Sont visés les actes suivants :
- le paiement de certaines dettes, qui auraient été payées de façon anormale, ou au détriment d'autres créanciers (l'entreprise doit respecter le principe d'égalité des créanciers),
- tout avis à tiers détenteur, toute saisie attribution ou toute opposition délivré ou pratiqué par un créancier à compter de la date de cessation des paiements et en connaissance de celle-ci,
- la déclaration d'insaisissabilité réalisée dans les 6 mois précédant la date de cessation des paiements,
- la vente d'un actif réalisé au profit d'une personne connaissant la situation de cessation des paiements de l'entreprise et à un prix anormalement bas.
La difficulté sera alors d'établir que le créancier avait connaissance, au moment de la conclusion de l'acte litigieux, de l'état de cessation des paiements de l'entreprise en difficulté.
Le Tribunal doit établir concrètement et précisément en quoi le bénéficiaire de l'acte avait connaissance, au moment de l'acte litigieux, de l'état de cessation des paiements de l'entreprise en difficulté.
Dans le cas d'une vente, le Tribunal examinera ainsi si le bien a été vendu pour soustraire une partie des actifs aux créanciers.

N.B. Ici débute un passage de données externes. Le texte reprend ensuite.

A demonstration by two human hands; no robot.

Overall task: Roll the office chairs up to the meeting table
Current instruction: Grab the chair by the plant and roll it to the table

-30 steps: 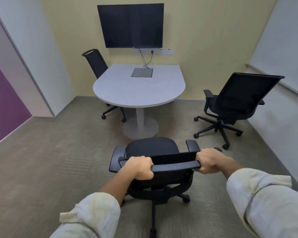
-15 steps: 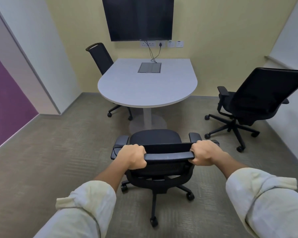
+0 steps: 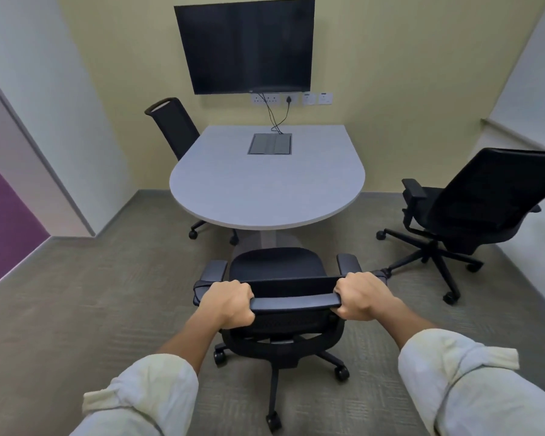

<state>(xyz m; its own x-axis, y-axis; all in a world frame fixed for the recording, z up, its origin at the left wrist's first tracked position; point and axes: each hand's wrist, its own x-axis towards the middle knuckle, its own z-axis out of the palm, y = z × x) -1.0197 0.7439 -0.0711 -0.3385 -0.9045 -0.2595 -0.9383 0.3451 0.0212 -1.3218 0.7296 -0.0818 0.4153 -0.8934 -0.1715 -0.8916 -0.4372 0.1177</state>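
Observation:
A black office chair stands right in front of me, its seat facing the grey meeting table. My left hand grips the left end of its backrest top bar, and my right hand grips the right end. The seat's front edge is close to the table's rounded near edge. A second black chair stands off to the right, apart from the table and turned away. A third chair is tucked against the table's far left side.
A dark wall screen hangs above the table, with cables running down to a grey cable box in the tabletop. White walls close in on the left and right. Grey carpet covers the floor around the chairs.
The chair in my hands has rolled forward with me, closer to the table. The table and both other chairs now appear nearer and larger.

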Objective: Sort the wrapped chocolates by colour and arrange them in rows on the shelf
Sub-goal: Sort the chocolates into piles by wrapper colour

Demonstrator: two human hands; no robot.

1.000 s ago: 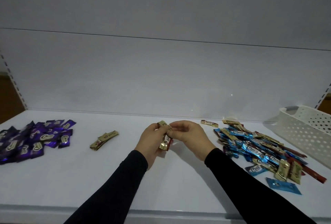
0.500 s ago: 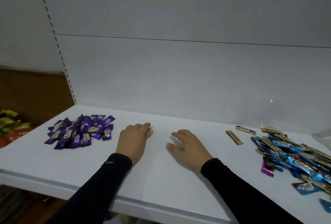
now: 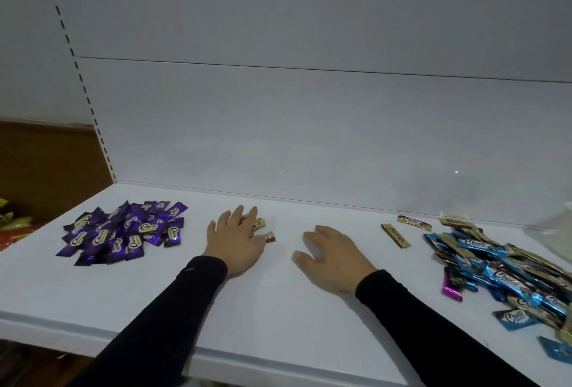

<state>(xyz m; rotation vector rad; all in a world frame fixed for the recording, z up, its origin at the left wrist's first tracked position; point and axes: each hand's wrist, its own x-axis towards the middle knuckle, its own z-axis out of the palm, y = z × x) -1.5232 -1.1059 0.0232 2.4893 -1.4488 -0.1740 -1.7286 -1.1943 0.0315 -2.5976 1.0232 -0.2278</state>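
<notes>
A heap of purple wrapped chocolates lies at the left of the white shelf. My left hand rests flat, fingers spread, over a few gold wrapped chocolates; only their right ends show past my fingertips. My right hand lies on the bare shelf beside it, fingers loosely curled, holding nothing. Two single gold chocolates lie further right. A mixed pile of blue and gold chocolates covers the right end, with one magenta piece at its near edge.
The shelf's white back panel rises behind everything. A perforated upright marks the left end. Beyond it are a brown wall and some yellow packets lower down. The shelf's front edge runs close below my forearms.
Both hands held gold chocolates together above the shelf a second ago. The left hand has since laid them down and spread over them; the right hand let go. The view swung left.
</notes>
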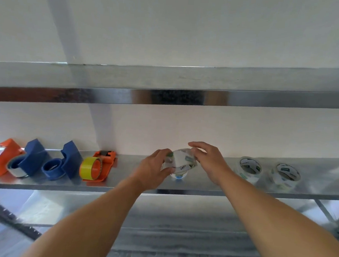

Il pourra annuler la vente, avec pour conséquences :
- de faire revenir l'actif dans le patrimoine de l'entreprise ;
- et de condamner l'acheteur à déclarer une créance égale au prix qu'il aurait dû payer et pour laquelle il ne sera pas le plus souvent remboursé.
Ainsi, toute vente d'actif doit être scrupuleusement motivée, et justifiée en prix par une expertise indépendante, et ce pour limiter le risque qu'un créancier ne traîne devant un tribunal le dirigeant de l'entreprise en difficulté.